By Philip Bobbitt, the author of Terror and Consent: The Wars for the Twenty-first Century (THE GUARDIAN, 16/06/08):
As we enter a new century that will present novel problems of law and warfare, it is good to review some of the crucial concepts regarding precautionary intervention that have not always been clearly defined in the public debate. For example, what are differences between pre-emption, preventative war and preclusive war? And what is the underlying connection between intervention on humanitarian grounds, intervention to prevent the development of nuclear weapons, and intervention to thwart terrorists?
Pre-emption is the use of force in anticipation of an imminent attack. In 1837, Canadian rebels, operating out of a base on Navy Island in Lake Ontario, were receiving arms and men from Buffalo by means of transport on the Caroline, a private schooner. On December 29, a party of British marines crossed into American waters, set the Caroline on fire, and cut her adrift to be carried across Niagara Falls by the tide. Several of her crew were killed - though she ran aground before actually going over the falls. The British ambassador, Henry Fox, justified the attack on the ground of pre-emptive self-defence. In reply, the American secretary of state, Daniel Webster, wrote that a state has a right of pre-emptive self-defence only where the “necessity of that self-defence is instant, overwhelming, and leaving no choice of means, and no moment for deliberation”.
As a matter of law, it is certainly true that any right of self-defence implies a right to act while action is still possible. The test for imminence is applied to the harm, not to the overt act sought to be prevented. As one commentator has observed: “If waiting for ‘imminence’ implies waiting until it is no longer possible to act effectively, such a right would be illusory.” The doctrine of pre-emption is well recognised in international law. Pre-emptive war as a doctrine has an ancient lineage. Francis Bacon was not the first political adviser to disdain academic counsel when he wrote: “Neither is the opinion of some of the Schoolmen to be received: that a war cannot justly be made, but upon a precedent injury or provocation. For there is no question, but a just fear of an imminent danger, though no blow be given, is a lawful cause of war.”
Preventative war, by contrast, is initiated on the belief that armed conflict, while not imminent, is inevitable and that any postponement of hostilities will work to the disadvantage of the state that is contemplating action. In the 20th century, preventative war is associated with unprovoked aggression. Hitler’s occupation of Norway, for example, was justified on the grounds that Norway, if unoccupied, would eventually be invaded by Britain to Germany’s disadvantage. The Japanese attack on Pearl Harbour is another notorious example of preventative war. Preventative war is usually considered illicit.
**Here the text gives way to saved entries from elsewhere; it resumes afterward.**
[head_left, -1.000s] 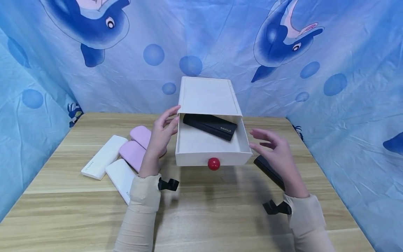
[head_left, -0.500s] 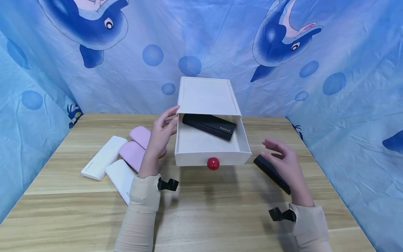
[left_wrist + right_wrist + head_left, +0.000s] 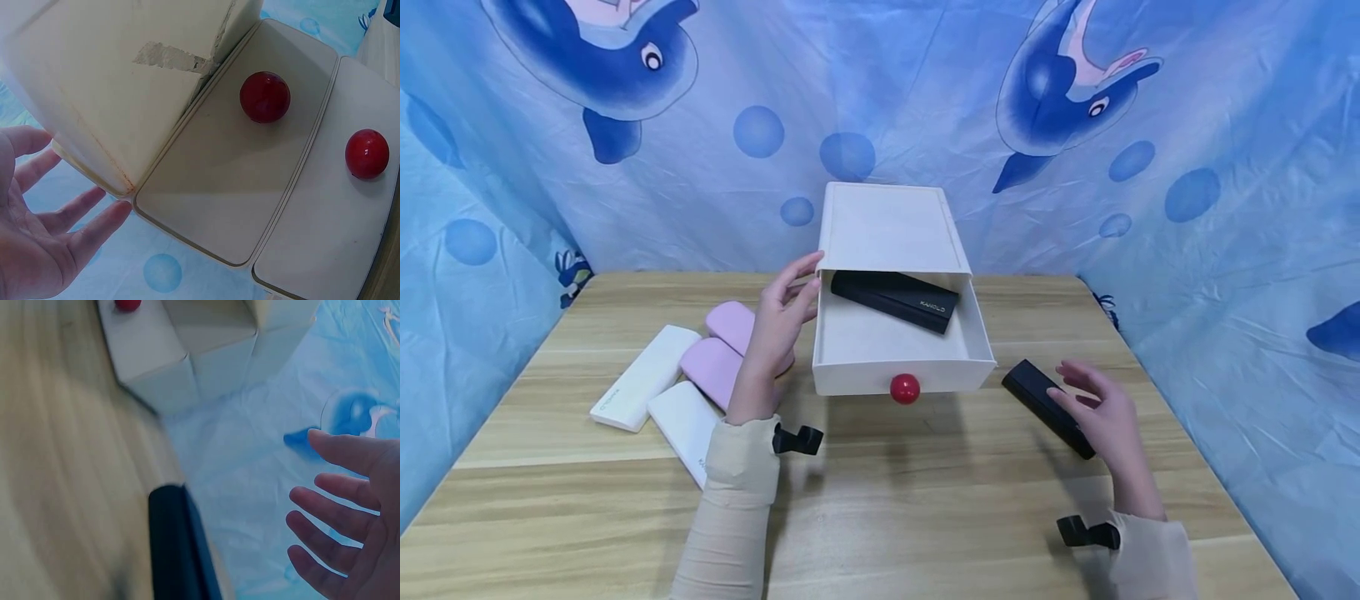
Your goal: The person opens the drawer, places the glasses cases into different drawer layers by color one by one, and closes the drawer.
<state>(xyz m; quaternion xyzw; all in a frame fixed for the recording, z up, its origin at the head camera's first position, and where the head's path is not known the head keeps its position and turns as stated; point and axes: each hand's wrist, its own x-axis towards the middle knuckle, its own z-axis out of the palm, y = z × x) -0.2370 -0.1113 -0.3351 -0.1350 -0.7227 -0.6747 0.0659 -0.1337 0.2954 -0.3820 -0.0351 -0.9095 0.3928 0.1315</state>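
Observation:
A white drawer unit (image 3: 895, 225) stands at the table's back, its top drawer (image 3: 880, 379) with a red knob (image 3: 905, 389) pulled out. Inside that drawer lies a black glasses case (image 3: 895, 300) with gold lettering. My left hand (image 3: 775, 325) rests its fingertips against the unit's left side; in the left wrist view the hand (image 3: 56, 231) has its fingers spread at the edge. My right hand (image 3: 1105, 412), fingers loosely bent and holding nothing, hovers over a second black case (image 3: 1045, 404) on the table. The right wrist view shows this hand (image 3: 356, 519) apart from the case (image 3: 178, 550).
Left of the drawer unit lie white cases (image 3: 643, 379) and lilac cases (image 3: 715, 367), partly behind my left arm. Two lower drawers with red knobs (image 3: 265, 97) are shut. A blue dolphin-print curtain (image 3: 865, 100) surrounds the wooden table (image 3: 910, 525).
My right hand has moved from beside the drawer's right side to the right and nearer me, over the black case. My left hand stays at the unit's side.

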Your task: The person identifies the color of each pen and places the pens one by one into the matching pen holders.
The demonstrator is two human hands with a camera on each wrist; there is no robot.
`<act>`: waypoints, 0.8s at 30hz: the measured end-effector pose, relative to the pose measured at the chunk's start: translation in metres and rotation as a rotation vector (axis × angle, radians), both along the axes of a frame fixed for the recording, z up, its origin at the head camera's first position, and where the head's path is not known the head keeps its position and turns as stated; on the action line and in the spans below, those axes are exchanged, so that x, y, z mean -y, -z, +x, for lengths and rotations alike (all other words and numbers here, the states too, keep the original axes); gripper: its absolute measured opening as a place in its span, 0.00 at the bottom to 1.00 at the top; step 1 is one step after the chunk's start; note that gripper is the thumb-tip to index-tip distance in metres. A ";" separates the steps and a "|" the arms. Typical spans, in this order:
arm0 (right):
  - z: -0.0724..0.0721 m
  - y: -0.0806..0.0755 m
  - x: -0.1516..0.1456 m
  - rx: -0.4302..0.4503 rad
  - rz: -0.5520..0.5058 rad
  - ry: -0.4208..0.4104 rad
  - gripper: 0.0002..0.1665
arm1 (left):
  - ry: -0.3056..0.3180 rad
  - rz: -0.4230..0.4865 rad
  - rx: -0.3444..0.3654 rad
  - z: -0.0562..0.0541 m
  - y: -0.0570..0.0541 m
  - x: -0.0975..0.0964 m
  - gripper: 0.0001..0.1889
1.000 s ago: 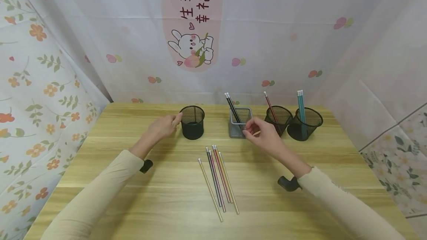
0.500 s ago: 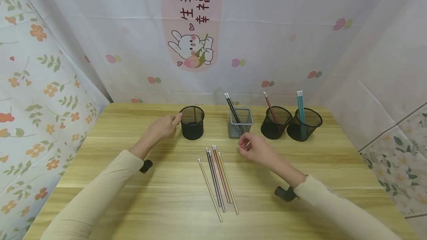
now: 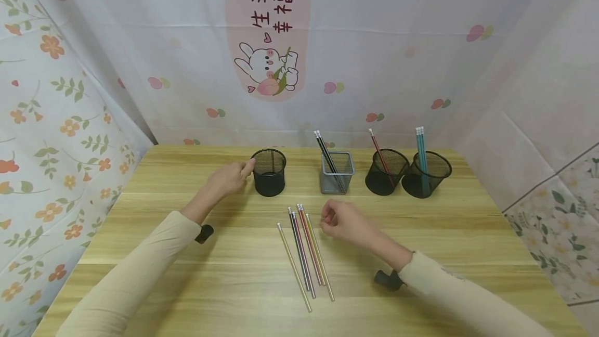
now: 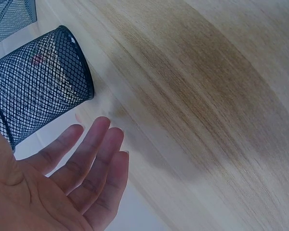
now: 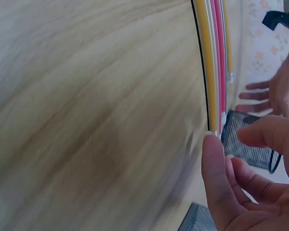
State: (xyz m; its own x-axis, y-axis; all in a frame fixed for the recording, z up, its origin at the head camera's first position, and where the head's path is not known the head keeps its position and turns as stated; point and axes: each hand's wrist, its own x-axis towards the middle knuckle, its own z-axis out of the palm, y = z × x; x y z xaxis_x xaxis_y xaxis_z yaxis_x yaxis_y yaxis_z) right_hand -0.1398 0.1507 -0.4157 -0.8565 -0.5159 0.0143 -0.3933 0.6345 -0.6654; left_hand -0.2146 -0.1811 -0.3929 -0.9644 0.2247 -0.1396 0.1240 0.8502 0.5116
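Note:
My left hand (image 3: pixel 229 177) is at the left side of a black round mesh pencil cup (image 3: pixel 270 183), a fingertip at its rim. In the left wrist view its fingers (image 4: pixel 94 156) are extended, not wrapped round the cup. My right hand (image 3: pixel 345 221) is over the table just right of several loose pencils (image 3: pixel 299 254). Thumb and forefinger stand apart with nothing between them. In the right wrist view the end of a yellow pencil (image 5: pixel 209 72) is close to a fingertip; whether they touch I cannot tell. The loose pencils are yellow, dark and pink-red.
A grey square mesh holder (image 3: pixel 333 183) has black pencils leaning in it. To its right, a black mesh cup (image 3: pixel 380 183) holds a dark red pencil. Beside that, a tilted black cup (image 3: pixel 414 183) holds teal pencils. A printed curtain (image 3: pixel 187 66) hangs behind the table.
My right hand has moved from the grey holder down and left towards the loose pencils, leaving a black pencil resting in the holder. My left hand has stayed by its cup.

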 end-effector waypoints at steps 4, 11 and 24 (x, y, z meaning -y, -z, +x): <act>0.003 0.003 0.008 -0.004 0.025 -0.015 0.09 | 0.002 0.002 0.003 0.000 0.000 0.001 0.39; 0.005 0.008 0.019 -0.022 0.083 -0.002 0.07 | 0.001 -0.007 -0.001 -0.001 0.001 0.001 0.40; 0.003 0.003 0.034 -0.035 0.202 0.024 0.13 | 0.003 0.004 0.006 -0.001 0.001 0.001 0.39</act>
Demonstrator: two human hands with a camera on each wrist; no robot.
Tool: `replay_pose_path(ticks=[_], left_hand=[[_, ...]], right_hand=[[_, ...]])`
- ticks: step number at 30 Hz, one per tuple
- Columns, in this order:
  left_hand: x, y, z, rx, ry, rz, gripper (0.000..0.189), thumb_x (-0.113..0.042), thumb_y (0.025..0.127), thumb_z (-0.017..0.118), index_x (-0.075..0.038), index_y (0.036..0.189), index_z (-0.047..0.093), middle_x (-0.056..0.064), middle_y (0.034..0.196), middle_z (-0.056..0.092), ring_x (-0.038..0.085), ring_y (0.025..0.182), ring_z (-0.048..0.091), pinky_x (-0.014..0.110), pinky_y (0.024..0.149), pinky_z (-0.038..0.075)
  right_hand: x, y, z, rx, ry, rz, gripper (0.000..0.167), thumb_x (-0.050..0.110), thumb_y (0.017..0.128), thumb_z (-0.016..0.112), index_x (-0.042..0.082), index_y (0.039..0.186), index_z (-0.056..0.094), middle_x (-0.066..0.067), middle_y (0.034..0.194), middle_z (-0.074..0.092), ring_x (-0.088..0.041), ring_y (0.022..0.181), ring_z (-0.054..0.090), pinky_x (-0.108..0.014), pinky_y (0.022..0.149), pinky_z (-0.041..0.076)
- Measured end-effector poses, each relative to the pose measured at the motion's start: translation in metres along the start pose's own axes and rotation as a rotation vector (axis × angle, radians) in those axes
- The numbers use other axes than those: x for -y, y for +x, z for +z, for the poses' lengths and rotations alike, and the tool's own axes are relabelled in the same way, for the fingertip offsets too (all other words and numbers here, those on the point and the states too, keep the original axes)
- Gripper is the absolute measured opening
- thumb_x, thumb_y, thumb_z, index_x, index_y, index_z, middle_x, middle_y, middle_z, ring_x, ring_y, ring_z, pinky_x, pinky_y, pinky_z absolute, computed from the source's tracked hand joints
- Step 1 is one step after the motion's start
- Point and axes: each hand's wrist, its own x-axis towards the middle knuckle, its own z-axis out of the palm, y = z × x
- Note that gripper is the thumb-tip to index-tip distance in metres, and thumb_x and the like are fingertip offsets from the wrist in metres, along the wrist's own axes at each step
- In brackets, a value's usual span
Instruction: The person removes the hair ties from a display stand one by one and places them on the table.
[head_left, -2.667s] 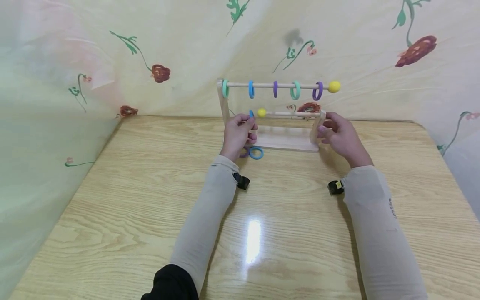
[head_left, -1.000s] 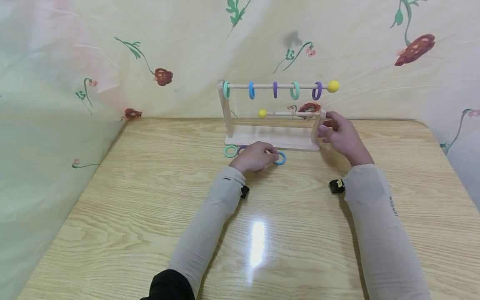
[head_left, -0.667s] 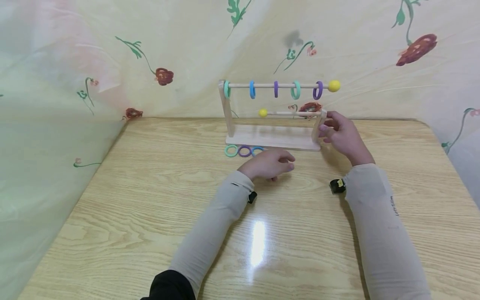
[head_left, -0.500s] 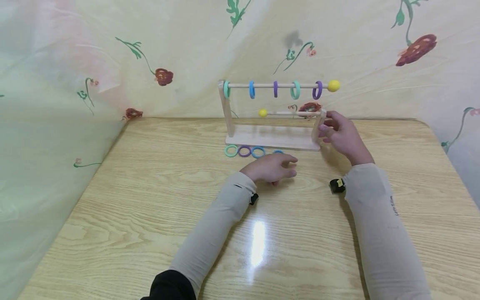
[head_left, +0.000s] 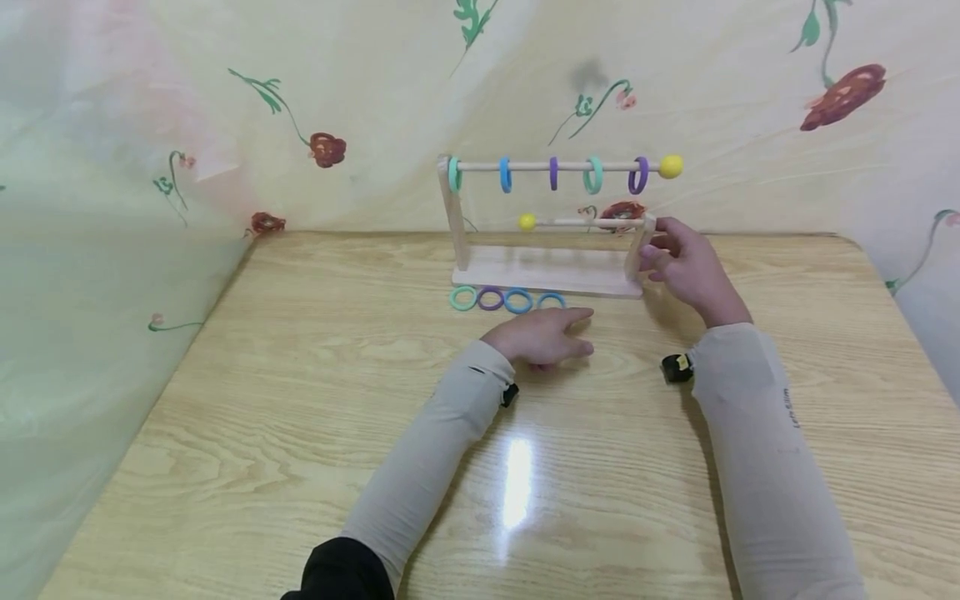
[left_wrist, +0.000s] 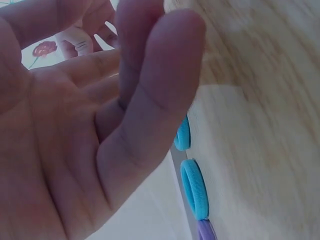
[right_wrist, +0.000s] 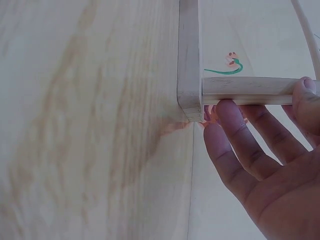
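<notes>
A row of ribbed hair ties lies on the table along the front of a wooden rack [head_left: 547, 271]: one mint [head_left: 462, 308], one purple [head_left: 491, 308] and blue ones [head_left: 518, 312]. My left hand [head_left: 536, 337] hovers just in front of the row's right end, fingers spread and holding nothing, overlapping the last blue hair tie [head_left: 552, 294] in the head view. My right hand [head_left: 693, 271] holds the rack's short right post [right_wrist: 240, 86], thumb on one side and fingertips on the other, as the right wrist view shows.
Several mint, blue and purple hair ties hang spaced along the rack's upper rod [head_left: 525, 167], which ends in a yellow ball [head_left: 671, 167]. The bare lower rod [head_left: 585, 222] ends in another yellow ball [head_left: 527, 222]. A flowered cloth [head_left: 390, 100] stands behind the table [head_left: 300, 375].
My left hand has come down from beside the lower rod with a blue hair tie, laid it at the row's right end and let go. My right hand stays on the post.
</notes>
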Motion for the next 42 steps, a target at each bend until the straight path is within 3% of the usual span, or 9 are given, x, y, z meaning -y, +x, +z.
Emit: replay_pose_path(ticks=[3, 7, 10, 19, 22, 24, 26, 38, 42], left_hand=[[0.000, 0.001, -0.001, -0.005, -0.006, -0.010, 0.064, -0.034, 0.106, 0.054, -0.021, 0.162, 0.026, 0.007, 0.082, 0.060, 0.013, 0.050, 0.049, 0.026, 0.055, 0.050], [0.002, 0.001, -0.002, -0.020, 0.002, -0.013, 0.063, -0.033, 0.105, 0.056, -0.021, 0.161, 0.029, 0.006, 0.125, 0.060, 0.013, 0.050, 0.050, 0.027, 0.057, 0.053], [0.003, 0.001, -0.002, -0.028, 0.012, -0.017, 0.063, -0.033, 0.105, 0.056, -0.021, 0.160, 0.030, 0.002, 0.142, 0.049, 0.013, 0.050, 0.051, 0.027, 0.057, 0.053], [0.006, -0.001, -0.002, -0.028, 0.038, -0.020, 0.062, -0.035, 0.105, 0.056, -0.021, 0.160, 0.031, 0.002, 0.144, 0.048, 0.016, 0.055, 0.055, 0.030, 0.067, 0.054], [0.006, 0.000, -0.001, -0.008, 0.121, -0.018, 0.062, -0.038, 0.105, 0.055, -0.022, 0.160, 0.030, 0.000, 0.157, 0.040, 0.017, 0.105, 0.065, 0.030, 0.098, 0.048], [0.005, 0.000, -0.001, 0.015, 0.193, -0.009, 0.063, -0.039, 0.105, 0.054, -0.022, 0.161, 0.029, 0.000, 0.163, 0.030, 0.018, 0.138, 0.044, 0.031, 0.115, 0.033], [0.004, -0.001, 0.000, 0.042, 0.257, 0.009, 0.065, -0.040, 0.105, 0.053, -0.019, 0.161, 0.027, 0.003, 0.167, 0.020, 0.017, 0.152, 0.013, 0.031, 0.123, 0.017], [0.005, -0.009, -0.005, 0.086, 0.225, 0.072, 0.071, -0.038, 0.104, 0.056, -0.017, 0.162, 0.021, 0.009, 0.168, 0.005, 0.019, 0.153, 0.008, 0.030, 0.123, 0.013], [0.009, -0.014, -0.015, 0.025, 0.175, 0.116, 0.064, -0.038, 0.105, 0.055, -0.018, 0.160, 0.031, 0.007, 0.167, 0.016, 0.020, 0.151, 0.019, 0.032, 0.121, 0.021]], right_hand=[[0.000, 0.000, -0.001, -0.006, 0.001, -0.002, 0.044, 0.016, 0.109, 0.046, 0.004, 0.151, 0.039, -0.028, 0.143, 0.050, -0.028, 0.105, 0.064, -0.029, 0.082, 0.059], [0.001, 0.000, -0.001, -0.008, 0.004, -0.002, 0.045, 0.016, 0.109, 0.046, 0.004, 0.151, 0.039, -0.028, 0.143, 0.050, -0.026, 0.104, 0.064, -0.029, 0.082, 0.059], [0.001, 0.000, 0.000, -0.008, 0.003, -0.001, 0.045, 0.016, 0.109, 0.046, 0.005, 0.151, 0.039, -0.028, 0.143, 0.050, -0.028, 0.106, 0.064, -0.028, 0.082, 0.059], [0.000, -0.002, 0.002, -0.012, 0.005, 0.004, 0.044, 0.016, 0.109, 0.046, 0.005, 0.151, 0.039, -0.028, 0.143, 0.050, -0.028, 0.106, 0.063, -0.025, 0.080, 0.059], [0.000, -0.003, 0.003, -0.015, 0.002, 0.001, 0.044, 0.016, 0.109, 0.046, 0.005, 0.151, 0.039, -0.028, 0.142, 0.050, -0.028, 0.106, 0.063, -0.025, 0.079, 0.059], [0.000, -0.004, 0.003, -0.016, 0.002, 0.001, 0.045, 0.017, 0.109, 0.046, 0.005, 0.152, 0.039, -0.028, 0.142, 0.050, -0.029, 0.106, 0.063, -0.025, 0.079, 0.059], [0.001, -0.005, 0.004, -0.015, 0.001, 0.003, 0.045, 0.017, 0.109, 0.046, 0.006, 0.152, 0.039, -0.028, 0.142, 0.050, -0.029, 0.106, 0.063, -0.025, 0.079, 0.059], [0.000, -0.005, 0.003, -0.017, 0.026, -0.008, 0.045, 0.015, 0.108, 0.047, 0.003, 0.151, 0.039, -0.031, 0.141, 0.050, -0.014, 0.096, 0.064, -0.024, 0.078, 0.059], [0.000, -0.006, 0.003, -0.014, 0.021, -0.011, 0.046, 0.015, 0.108, 0.047, 0.003, 0.151, 0.039, -0.031, 0.141, 0.050, -0.015, 0.096, 0.064, -0.025, 0.079, 0.059]])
A third concept, preclusive intervention, is often confused with the first two (which are often confused with each other). The lawful grounds for preclusive warfare do not depend on the imminence of a threat to the intervener, which distinguishes these grounds from those of preemption. The Nato countries that authorised action against Serbia over its ethnic cleansing in Kosovo did not claim that they faced the threat of an imminent attack. But neither are the grounds for preclusive intervention entirely up to the intervener, as is the case with preventative war. Rather, there must be a further finding: that the target state has radically compromised its sovereignty, by its own acts; and that, by continuing its offences, it has definitively refused to rectify this compromise. Such compromises occur when a state violates international undertakings to a degree that imperils international security - refusal to comply with UN security council conditions for a ceasefire or providing terrorists with weapons of mass destruction might be examples - or gravely threatens its own people by campaigns of genocide, ethnic cleansing or slavery, all of which have been internationally recognised as delicts.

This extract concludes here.